Throughout this short essay, I aimed to emphasise that in the context of the RAND Corporation and the Cold War, the ability to define the boundaries between knowledge and ignorance held significant strategic and (geo)political implications. In an era marked by efforts to both produce and obscure knowledge, the experts at RAND emerged as a crucial source of knowledge, fostering forms of governance centred on expertise and excluding the public from political participation.

In uncertain times, finding democratic and transparent ways of governance remains crucial, but recognizing the complexity of ignorance can deepen our understanding of its role in social processes. What seems particularly important from a sociological perspective is the investigation of what had to be mobilised in order to create secrecy and ignorance in times of the cold war, but on the other hand also the question of what the secret as a productive force in itself mobilised. As we have seen in the discussion of RAND’s Cold War social scientists, both blocs strategically created knowledge and ignorance in relation to political and military programs.

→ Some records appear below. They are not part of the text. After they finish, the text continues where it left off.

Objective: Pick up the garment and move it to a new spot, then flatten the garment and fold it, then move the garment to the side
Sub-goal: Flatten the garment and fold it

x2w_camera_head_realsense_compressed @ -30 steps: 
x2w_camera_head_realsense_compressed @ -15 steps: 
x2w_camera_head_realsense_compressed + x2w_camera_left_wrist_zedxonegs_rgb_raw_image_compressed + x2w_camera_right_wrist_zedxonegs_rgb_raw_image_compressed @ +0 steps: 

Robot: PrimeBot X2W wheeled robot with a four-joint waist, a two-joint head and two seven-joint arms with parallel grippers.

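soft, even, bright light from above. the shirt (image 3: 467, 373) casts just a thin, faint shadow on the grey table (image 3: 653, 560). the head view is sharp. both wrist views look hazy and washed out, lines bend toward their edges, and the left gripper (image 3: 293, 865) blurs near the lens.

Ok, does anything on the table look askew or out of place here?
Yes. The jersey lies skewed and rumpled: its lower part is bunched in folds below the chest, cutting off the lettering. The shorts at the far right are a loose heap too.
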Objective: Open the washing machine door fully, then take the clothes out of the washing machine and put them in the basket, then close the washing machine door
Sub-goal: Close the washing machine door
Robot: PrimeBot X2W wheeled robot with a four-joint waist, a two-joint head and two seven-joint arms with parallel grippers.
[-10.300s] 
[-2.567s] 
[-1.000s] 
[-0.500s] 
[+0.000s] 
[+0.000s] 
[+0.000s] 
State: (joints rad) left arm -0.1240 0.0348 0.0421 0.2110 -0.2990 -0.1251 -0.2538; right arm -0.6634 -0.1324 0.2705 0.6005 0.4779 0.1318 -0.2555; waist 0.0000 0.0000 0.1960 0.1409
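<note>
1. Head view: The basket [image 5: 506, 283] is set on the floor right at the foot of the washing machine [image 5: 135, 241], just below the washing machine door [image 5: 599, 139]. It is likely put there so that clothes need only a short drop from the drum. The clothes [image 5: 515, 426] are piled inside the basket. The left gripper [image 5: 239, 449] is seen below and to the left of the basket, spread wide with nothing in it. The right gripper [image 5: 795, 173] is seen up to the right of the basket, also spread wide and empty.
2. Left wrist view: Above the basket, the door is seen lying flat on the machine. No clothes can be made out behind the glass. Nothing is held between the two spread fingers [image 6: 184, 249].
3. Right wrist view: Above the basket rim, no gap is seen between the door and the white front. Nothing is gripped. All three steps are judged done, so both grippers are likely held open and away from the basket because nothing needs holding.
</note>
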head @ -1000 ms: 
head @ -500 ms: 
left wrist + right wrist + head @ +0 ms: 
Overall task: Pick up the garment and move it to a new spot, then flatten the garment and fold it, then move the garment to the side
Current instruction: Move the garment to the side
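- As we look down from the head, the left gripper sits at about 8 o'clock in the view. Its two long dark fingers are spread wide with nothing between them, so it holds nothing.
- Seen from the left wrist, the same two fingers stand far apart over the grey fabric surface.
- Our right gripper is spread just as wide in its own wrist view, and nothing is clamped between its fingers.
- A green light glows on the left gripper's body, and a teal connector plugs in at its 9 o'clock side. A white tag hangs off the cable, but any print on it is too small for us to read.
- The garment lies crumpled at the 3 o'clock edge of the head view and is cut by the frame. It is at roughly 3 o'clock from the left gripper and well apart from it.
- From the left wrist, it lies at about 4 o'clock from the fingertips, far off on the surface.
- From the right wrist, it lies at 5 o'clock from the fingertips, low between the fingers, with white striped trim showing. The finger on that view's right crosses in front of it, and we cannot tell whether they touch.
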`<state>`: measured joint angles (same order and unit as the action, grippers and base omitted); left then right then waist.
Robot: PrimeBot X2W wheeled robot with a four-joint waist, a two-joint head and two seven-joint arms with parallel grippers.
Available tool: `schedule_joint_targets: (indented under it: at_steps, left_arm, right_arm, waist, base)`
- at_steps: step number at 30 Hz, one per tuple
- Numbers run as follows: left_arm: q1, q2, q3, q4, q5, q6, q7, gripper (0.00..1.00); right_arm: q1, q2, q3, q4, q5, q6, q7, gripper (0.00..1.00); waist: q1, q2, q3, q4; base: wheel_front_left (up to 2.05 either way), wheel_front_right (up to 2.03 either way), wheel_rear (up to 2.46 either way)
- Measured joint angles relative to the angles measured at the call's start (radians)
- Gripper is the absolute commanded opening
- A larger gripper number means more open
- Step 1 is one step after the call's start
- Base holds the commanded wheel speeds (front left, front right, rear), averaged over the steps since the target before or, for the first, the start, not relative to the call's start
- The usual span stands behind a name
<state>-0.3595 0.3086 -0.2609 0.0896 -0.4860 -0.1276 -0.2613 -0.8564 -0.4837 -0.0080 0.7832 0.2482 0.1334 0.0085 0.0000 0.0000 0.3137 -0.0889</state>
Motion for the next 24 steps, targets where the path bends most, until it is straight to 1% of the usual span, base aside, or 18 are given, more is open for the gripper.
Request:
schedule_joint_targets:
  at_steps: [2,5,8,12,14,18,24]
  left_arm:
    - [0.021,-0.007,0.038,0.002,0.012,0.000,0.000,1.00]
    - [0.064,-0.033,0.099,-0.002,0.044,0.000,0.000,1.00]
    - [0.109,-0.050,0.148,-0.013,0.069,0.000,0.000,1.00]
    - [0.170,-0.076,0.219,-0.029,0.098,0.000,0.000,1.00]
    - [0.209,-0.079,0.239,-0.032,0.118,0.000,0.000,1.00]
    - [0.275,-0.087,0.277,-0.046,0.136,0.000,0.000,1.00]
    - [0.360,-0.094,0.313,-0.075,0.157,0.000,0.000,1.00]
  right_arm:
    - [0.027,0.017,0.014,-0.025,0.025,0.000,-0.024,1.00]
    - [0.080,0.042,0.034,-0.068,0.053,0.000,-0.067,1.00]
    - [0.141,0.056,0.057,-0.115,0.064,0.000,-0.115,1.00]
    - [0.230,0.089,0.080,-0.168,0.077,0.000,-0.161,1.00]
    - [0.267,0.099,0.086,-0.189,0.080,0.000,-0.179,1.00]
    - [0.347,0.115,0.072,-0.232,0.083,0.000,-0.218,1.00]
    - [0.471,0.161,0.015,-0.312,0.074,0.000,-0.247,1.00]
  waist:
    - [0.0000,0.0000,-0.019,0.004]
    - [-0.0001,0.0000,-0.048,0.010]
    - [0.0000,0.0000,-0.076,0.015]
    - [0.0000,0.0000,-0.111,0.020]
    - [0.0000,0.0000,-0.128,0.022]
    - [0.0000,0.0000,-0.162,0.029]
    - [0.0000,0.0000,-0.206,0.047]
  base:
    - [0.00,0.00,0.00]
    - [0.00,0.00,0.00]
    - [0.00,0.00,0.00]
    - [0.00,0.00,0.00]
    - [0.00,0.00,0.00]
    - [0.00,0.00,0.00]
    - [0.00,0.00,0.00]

However, the practices at RAND stood out from other forms of purposively created ignorance, such as the protection of business secrets. Whilst, as we have seen, the assembling of secrecy produced a division between knowers and not-knowers, an intuitive effect of practices of secrecy, it also led to the production of secrecy on their counterparts, secrecy became a driver of various social processes. What I hope to have shown is that the reality that was concealed at RAND took on a life of its own, reinforcing secrecy and fuelling a competition between countries to gain the upper hand by obtaining more secret information about their enemies. During the cold war, secrecy became a powerful force that drove the production of foreknowledge in response to strategically imposed ignorance, a dynamic that fuelled the construction of ignorance about the very knowledge being produced.